NIAC EXCLUSIVE: Congress to introduce bipartisan “Incidents-at-Sea” resolution

Rep. John Conyers (D-MI) and Rep. Geoff Davis (R-KY) will introduce a resolution this morning next week calling for the US military to negotiate an agreement with Iran for the prevention of incidents in the Persian Gulf.  This resolution, intended to protect American ships and sailors operating in harm’s way, is the first bipartisan call for direct dialogue with Iran to come out of this Congress.
Talk of a bilateral agreement on naval protocol with Iran began to surface after the incident in January of last year, when Iranian Revolutionary Guard speedboats harassed three American Navy vessels in the Persian Gulf.  The speedboats took provocative action in close proximity to the American ships, which very nearly opened fire.
Then, as well as now, an accidental clash between the US and IRGC navies could have sparked a full-scale war, with catastrophic consequences for regional stability, American national security, and the global economy.  Forty percent of the world’s oil is shipped through the Strait of Hormuz, making any military clash in that strategic body of water extremely costly.  Additionally, a third war in the Middle East would place considerable strain on the US military, which is already universally recognized as being stretched thin.
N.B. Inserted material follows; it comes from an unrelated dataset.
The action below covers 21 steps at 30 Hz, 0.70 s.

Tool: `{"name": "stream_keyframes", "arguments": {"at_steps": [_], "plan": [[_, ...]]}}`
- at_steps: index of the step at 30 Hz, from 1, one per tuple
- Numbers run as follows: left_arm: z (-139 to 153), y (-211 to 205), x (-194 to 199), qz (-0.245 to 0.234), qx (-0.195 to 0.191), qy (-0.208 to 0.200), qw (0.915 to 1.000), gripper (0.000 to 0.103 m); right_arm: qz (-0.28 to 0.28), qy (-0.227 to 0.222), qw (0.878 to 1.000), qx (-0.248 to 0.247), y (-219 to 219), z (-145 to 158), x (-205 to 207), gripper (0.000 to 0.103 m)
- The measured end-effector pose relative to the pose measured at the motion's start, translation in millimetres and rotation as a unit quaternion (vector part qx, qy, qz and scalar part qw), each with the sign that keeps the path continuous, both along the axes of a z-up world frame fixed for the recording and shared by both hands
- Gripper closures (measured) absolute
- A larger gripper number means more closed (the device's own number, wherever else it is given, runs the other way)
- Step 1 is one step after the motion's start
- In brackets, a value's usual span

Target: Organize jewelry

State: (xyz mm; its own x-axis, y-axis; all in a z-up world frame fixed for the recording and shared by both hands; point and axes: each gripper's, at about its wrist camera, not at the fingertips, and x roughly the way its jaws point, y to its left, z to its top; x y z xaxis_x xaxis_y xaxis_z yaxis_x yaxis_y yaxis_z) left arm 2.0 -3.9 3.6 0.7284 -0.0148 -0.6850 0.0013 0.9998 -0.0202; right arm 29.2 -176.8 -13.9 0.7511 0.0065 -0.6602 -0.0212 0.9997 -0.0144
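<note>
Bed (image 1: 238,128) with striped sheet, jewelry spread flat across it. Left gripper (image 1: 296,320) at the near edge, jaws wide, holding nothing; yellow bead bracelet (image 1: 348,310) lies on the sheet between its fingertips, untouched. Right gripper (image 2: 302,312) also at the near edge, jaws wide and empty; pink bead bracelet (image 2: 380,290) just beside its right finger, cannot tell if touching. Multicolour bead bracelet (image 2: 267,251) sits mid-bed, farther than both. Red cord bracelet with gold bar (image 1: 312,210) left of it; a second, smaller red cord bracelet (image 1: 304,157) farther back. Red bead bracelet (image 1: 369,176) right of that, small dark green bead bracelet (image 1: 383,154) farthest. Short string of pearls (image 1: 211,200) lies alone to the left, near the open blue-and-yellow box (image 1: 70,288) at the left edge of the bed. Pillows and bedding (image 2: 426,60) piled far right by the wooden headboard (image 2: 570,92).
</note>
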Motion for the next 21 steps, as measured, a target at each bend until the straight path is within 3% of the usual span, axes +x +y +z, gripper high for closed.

Many prominent military officials have called for the negotiation of a naval protocol to govern US and Iranian operations in the Gulf, drawing on a similar agreement between the US and the Soviet Union signed in 1972.  Vice Admiral Kevin Cosgriff, formerly the Commander of Naval Operations, US Central Command, pushed openly for the Bush Administration to begin talks with Iran for just such an agreement.
Many historians consider the US-Soviet agreement as one contributing factor to the absence of overt military conflict during the Cold War.
With President Obama’s promise to engage Iran directly on a wide range of areas of concern, this resolution provides an opportunity for Congressional leaders to weigh in on the Iran issue at a critical time.  While there has been no shortage of Iranspecific legislation (most of it very aggressive) coming from both sides of the aisle, the US Congress is yet to pass a resolution expressing support for diplomatic engagement with Iran in any form.
Given the non-controversial nature of this particular resolution–which is intended above all to strengthen our national security and protect our sailors in harm’s way–this is perhaps the best opportunity for Congress to express bipartisan support for direct engagement with Iran.